The Plot: A photographer (Sid Phoenix) assembles his crew in a London studio for a photoshoot: an intern (Yaseen Aroussi), a model (Isabelle Bonfrer) and a make-up artist (Rosie Steel). As they reflect on their lives during a power cut, they decide to stay the night. Then one of them disappears…
The Verdict: The vacuous, image-obsessed fashion world is ripe for satire. The late maverick director Robert Altman memorably took a scalpel to it in Prêt-à-Porter. If only first-time feature director Marco Mereles had a quarter of the acidic wit of Altman. The main thing to know about Mereles’ low-budget British drama All Is Vanity is that it’s designed to mess with your head – and not in a good way either. Ostensibly, it’s about a boring day in the bored lives of a quartet of fashion industry people as they fill out their day (and the running time) waiting for something to happen. Something does eventually happen involving a disappearance and the photographer trying to replace one of his crew. Then the film spins off in several different, increasingly frustrating tangents to the point where it collapses in on itself, exhausted and meaningless.
That might just be the point of this pointless exercise in experimental filmmaking. Mereles’ script is structured like a matryoshka nesting doll, in that it reveals a different layer with each of its three acts. Like the doll though, it becomes smaller with each reveal even though the film is trying to be smart in saying its concept is something larger. In the end, the audience is left with a very small concept to work with and even then Mireles feels the need to throw it back at the audience, daring them to dislike the film for its obtuseness. It’s also increasingly self-referential and fourth-wall-breaking to the point of, well, vanity. While this reviewer was twiddling his thumbs waiting for some startling revelation, it’s clear that the film is not as smart as it thinks it is. It’s the kind of film that is more suited to a film festival audience, but has little to offer the unsuspecting punter in its theatrical release (Mereles pokes fun at this too).

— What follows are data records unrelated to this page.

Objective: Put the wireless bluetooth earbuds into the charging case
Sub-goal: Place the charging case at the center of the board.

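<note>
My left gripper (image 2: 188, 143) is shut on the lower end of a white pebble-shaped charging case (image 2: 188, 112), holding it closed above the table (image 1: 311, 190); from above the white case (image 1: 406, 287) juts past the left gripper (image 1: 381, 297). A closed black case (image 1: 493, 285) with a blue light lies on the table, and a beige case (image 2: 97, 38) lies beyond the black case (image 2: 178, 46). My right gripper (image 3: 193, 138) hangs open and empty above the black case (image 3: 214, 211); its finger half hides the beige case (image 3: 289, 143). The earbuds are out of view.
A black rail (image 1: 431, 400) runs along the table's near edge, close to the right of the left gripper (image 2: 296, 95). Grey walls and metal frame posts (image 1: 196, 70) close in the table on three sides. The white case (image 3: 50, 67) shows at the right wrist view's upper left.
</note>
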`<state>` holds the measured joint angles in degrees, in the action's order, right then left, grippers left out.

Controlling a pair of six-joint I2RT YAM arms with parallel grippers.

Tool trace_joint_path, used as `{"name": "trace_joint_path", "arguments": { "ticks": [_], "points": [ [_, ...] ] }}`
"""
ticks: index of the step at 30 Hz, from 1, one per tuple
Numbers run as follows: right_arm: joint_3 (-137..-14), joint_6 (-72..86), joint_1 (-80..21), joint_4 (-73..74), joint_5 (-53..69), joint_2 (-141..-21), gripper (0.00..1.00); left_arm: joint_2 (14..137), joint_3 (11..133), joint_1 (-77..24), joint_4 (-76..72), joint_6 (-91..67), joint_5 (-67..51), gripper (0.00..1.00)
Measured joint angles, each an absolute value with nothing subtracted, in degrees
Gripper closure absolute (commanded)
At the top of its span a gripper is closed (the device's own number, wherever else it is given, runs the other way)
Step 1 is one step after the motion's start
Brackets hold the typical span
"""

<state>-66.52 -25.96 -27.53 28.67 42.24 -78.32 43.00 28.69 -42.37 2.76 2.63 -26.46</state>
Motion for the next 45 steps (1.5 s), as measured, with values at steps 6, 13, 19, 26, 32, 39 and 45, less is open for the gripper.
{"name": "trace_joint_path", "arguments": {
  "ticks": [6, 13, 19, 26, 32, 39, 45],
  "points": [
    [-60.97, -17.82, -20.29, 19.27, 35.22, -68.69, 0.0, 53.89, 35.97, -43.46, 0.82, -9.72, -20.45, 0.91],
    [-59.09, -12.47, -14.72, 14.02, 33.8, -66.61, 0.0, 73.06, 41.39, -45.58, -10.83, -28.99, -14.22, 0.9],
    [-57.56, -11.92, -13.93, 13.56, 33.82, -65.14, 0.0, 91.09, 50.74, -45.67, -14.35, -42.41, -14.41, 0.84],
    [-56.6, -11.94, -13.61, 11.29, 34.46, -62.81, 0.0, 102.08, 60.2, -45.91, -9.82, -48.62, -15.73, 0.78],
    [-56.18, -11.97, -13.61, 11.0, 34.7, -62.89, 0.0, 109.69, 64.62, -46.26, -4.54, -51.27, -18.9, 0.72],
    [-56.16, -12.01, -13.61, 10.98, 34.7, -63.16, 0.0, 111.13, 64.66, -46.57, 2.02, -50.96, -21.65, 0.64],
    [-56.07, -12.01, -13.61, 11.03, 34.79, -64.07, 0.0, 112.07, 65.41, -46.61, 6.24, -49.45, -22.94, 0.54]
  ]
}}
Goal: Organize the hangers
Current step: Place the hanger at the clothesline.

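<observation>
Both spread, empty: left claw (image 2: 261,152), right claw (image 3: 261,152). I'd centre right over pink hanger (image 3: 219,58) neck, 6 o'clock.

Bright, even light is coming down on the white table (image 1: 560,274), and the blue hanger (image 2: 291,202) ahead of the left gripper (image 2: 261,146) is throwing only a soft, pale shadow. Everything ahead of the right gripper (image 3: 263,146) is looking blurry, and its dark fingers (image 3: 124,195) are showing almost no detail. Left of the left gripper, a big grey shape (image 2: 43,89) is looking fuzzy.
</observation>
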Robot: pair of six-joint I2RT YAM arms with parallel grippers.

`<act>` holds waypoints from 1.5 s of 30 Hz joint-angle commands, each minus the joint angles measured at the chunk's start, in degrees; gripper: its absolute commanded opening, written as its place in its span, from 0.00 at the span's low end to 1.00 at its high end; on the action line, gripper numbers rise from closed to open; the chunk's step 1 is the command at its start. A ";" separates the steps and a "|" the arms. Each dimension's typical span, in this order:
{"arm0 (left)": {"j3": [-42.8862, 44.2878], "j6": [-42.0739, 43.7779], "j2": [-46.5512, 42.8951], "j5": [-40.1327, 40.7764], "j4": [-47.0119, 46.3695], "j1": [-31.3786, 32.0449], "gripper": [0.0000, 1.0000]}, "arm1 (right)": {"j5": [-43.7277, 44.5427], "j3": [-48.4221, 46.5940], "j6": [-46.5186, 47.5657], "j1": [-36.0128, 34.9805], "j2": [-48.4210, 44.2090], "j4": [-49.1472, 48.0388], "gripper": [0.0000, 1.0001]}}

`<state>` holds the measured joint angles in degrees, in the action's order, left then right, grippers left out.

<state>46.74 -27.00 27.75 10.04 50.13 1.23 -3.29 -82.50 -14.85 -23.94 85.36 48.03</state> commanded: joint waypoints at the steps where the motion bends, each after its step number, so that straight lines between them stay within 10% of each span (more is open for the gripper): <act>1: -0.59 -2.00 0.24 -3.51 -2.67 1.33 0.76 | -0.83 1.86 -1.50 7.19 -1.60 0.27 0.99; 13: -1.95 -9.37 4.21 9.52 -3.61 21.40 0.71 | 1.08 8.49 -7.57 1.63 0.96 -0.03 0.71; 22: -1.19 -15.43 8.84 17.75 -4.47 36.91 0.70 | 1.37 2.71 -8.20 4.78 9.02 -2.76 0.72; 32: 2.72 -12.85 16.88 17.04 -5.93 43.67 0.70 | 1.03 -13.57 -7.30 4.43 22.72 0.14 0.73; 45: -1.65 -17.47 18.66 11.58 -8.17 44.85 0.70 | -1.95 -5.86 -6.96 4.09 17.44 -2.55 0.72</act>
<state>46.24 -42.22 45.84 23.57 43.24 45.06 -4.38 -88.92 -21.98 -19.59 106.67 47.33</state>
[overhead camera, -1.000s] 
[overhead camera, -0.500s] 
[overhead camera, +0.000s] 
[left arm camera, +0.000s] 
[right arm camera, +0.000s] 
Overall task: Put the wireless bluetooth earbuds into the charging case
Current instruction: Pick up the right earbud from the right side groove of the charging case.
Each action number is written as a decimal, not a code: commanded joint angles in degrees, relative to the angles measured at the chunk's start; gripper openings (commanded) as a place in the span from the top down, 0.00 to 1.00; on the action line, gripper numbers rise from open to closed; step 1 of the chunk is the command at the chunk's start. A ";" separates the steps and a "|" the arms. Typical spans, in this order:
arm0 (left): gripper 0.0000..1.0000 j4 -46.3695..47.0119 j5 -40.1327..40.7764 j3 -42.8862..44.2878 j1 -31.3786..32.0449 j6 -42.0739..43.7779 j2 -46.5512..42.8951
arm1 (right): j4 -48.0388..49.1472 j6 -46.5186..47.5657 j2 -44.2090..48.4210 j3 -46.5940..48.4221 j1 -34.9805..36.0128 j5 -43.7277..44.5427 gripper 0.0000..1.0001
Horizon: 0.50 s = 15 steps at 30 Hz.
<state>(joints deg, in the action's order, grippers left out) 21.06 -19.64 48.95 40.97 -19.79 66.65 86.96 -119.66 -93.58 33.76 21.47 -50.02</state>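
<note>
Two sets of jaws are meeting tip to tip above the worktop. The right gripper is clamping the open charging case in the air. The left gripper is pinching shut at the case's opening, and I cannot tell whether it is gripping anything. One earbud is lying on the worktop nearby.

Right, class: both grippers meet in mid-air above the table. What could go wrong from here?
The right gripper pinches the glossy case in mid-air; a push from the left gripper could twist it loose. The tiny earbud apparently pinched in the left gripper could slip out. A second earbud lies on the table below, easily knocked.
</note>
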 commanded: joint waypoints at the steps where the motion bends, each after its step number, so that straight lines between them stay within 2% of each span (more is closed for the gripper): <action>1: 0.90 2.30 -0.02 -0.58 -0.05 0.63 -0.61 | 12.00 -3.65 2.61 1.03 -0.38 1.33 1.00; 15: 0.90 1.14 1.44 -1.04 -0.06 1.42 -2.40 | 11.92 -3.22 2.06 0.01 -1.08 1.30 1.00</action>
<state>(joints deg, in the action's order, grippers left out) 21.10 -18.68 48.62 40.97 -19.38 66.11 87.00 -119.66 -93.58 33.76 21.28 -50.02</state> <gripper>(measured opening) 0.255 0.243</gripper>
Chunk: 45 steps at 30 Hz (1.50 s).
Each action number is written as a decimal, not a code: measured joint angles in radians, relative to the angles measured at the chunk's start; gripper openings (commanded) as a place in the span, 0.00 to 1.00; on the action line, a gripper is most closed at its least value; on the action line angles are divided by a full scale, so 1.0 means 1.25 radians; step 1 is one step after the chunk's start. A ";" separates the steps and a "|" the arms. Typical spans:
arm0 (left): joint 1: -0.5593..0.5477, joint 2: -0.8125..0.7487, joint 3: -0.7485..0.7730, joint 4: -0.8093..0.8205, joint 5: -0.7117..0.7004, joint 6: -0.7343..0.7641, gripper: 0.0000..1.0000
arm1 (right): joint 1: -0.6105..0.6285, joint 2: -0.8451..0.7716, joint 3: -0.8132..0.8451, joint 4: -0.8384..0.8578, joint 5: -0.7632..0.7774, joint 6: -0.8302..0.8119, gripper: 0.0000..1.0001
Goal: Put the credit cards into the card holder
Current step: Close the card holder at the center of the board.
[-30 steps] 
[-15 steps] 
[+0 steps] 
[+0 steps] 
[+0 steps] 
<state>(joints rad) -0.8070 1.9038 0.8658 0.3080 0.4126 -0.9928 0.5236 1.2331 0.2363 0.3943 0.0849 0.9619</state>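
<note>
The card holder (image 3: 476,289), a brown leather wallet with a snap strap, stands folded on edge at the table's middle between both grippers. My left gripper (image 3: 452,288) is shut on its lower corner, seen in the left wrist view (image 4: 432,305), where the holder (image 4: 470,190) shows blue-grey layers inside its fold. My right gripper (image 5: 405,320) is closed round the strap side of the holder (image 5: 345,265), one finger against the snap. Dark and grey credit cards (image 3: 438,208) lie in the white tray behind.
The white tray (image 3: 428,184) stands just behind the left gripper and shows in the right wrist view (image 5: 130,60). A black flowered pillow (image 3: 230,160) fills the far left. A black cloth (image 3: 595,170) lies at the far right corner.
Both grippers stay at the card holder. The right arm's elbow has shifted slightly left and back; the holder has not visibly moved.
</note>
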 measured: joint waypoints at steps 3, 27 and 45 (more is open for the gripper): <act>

That’s not to say that it doesn’t have its moments. There is an amusing touch to Sid Phoenix’s jaded photographer, his glasses too far down his nose to be useful. The same too with Isabelle Bonfrer’s bored, detached-from-reality model. Their decent performances just barely save the film from itself, but then again there’s not much to save here. The rest of the characters are hard to pin down, remaining fleeting and elusive. The film ties itself in knots and then seemingly gives up on the audience, ending on an indifferent note. Given the lack of a decent concept to hang a film on here, at least it’s mercifully short. That V in the title is not a victory sign. It’s more like two fingers to the audience, with the joke on them. Approach with caution if you must, but All Is Vanity ultimately has nothing to say about the fashion and film industries. Vanity indeed.